◆ Exercise
Every line of the material should be output exactly as written.

◆ Data
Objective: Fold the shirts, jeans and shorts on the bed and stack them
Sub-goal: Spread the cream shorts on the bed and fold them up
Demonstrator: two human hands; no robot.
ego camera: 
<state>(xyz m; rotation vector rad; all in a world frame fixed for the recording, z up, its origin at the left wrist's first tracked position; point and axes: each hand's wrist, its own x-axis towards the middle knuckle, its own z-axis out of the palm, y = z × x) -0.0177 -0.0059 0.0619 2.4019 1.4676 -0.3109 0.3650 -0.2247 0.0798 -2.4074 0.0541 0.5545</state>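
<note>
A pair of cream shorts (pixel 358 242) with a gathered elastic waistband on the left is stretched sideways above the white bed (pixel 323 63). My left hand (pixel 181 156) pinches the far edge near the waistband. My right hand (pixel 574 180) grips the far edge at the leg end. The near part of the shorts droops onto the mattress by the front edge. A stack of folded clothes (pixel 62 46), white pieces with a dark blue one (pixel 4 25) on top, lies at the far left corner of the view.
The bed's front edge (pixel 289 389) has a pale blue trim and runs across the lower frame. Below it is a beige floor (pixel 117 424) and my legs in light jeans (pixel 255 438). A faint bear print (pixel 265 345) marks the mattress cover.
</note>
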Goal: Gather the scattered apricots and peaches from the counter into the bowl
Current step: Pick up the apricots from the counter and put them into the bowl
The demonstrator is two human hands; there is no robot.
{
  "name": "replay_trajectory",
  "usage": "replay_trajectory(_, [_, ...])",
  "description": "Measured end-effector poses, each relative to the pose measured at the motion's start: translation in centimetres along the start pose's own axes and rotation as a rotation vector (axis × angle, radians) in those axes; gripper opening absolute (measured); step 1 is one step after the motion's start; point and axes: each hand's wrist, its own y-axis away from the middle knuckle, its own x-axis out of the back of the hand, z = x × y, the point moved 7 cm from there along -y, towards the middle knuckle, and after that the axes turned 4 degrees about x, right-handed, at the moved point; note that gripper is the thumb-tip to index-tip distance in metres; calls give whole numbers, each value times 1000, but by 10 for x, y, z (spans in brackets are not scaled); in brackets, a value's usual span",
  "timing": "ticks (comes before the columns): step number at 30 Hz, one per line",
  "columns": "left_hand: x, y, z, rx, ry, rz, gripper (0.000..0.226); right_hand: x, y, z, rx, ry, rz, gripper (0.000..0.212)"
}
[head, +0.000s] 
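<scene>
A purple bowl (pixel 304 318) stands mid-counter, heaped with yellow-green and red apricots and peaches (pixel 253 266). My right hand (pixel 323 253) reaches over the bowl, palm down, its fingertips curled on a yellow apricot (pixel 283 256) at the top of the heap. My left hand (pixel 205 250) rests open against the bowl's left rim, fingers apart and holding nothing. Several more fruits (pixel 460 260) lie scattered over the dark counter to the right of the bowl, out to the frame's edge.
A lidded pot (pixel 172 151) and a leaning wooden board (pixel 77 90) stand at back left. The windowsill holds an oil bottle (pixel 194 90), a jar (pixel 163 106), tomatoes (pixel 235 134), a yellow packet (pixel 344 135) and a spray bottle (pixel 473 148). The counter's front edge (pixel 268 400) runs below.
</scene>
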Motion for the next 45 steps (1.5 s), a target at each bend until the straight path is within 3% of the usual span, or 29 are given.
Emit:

◆ Reply
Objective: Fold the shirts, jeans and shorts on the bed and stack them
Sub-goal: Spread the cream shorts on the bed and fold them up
Demonstrator: two human hands; no robot.
ego camera: 
<state>(xyz m; rotation vector rad; all in a world frame fixed for the recording, z up, its origin at the left wrist's first tracked position; point and axes: each hand's wrist, its own x-axis towards the middle knuckle, its own z-axis out of the palm, y = z × x) -0.0177 -0.0059 0.0619 2.4019 1.4676 -0.3109 0.3650 -0.2247 0.0798 -2.4074 0.0541 0.5545</state>
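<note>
A pair of cream shorts (pixel 358 242) with a gathered elastic waistband on the left is stretched sideways above the white bed (pixel 323 63). My left hand (pixel 181 156) pinches the far edge near the waistband. My right hand (pixel 574 180) grips the far edge at the leg end. The near part of the shorts droops onto the mattress by the front edge. A stack of folded clothes (pixel 62 46), white pieces with a dark blue one (pixel 4 25) on top, lies at the far left corner of the view.
The bed's front edge (pixel 289 389) has a pale blue trim and runs across the lower frame. Below it is a beige floor (pixel 117 424) and my legs in light jeans (pixel 255 438). A faint bear print (pixel 265 345) marks the mattress cover.
</note>
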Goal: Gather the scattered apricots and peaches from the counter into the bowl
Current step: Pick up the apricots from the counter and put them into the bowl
The demonstrator is two human hands; there is no robot.
{
  "name": "replay_trajectory",
  "usage": "replay_trajectory(_, [_, ...])",
  "description": "Measured end-effector poses, each relative to the pose measured at the motion's start: translation in centimetres along the start pose's own axes and rotation as a rotation vector (axis × angle, radians) in those axes; gripper opening absolute (measured); step 1 is one step after the motion's start; point and axes: each hand's wrist, its own y-axis away from the middle knuckle, its own x-axis out of the back of the hand, z = x × y, the point moved 7 cm from there along -y, towards the middle knuckle, and after that the axes turned 4 degrees about x, right-handed, at the moved point; note that gripper is the thumb-tip to index-tip distance in metres; calls give whole numbers, each value times 1000, but by 10 for x, y, z (spans in brackets are not scaled); in brackets, a value's usual span",
  "timing": "ticks (comes before the columns): step number at 30 Hz, one per line",
  "columns": "left_hand: x, y, z, rx, ry, rz, gripper (0.000..0.226); right_hand: x, y, z, rx, ry, rz, gripper (0.000..0.212)"
}
[head, +0.000s] 
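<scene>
A purple bowl (pixel 304 318) stands mid-counter, heaped with yellow-green and red apricots and peaches (pixel 253 266). My right hand (pixel 323 253) reaches over the bowl, palm down, its fingertips curled on a yellow apricot (pixel 283 256) at the top of the heap. My left hand (pixel 205 250) rests open against the bowl's left rim, fingers apart and holding nothing. Several more fruits (pixel 460 260) lie scattered over the dark counter to the right of the bowl, out to the frame's edge.
A lidded pot (pixel 172 151) and a leaning wooden board (pixel 77 90) stand at back left. The windowsill holds an oil bottle (pixel 194 90), a jar (pixel 163 106), tomatoes (pixel 235 134), a yellow packet (pixel 344 135) and a spray bottle (pixel 473 148). The counter's front edge (pixel 268 400) runs below.
</scene>
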Motion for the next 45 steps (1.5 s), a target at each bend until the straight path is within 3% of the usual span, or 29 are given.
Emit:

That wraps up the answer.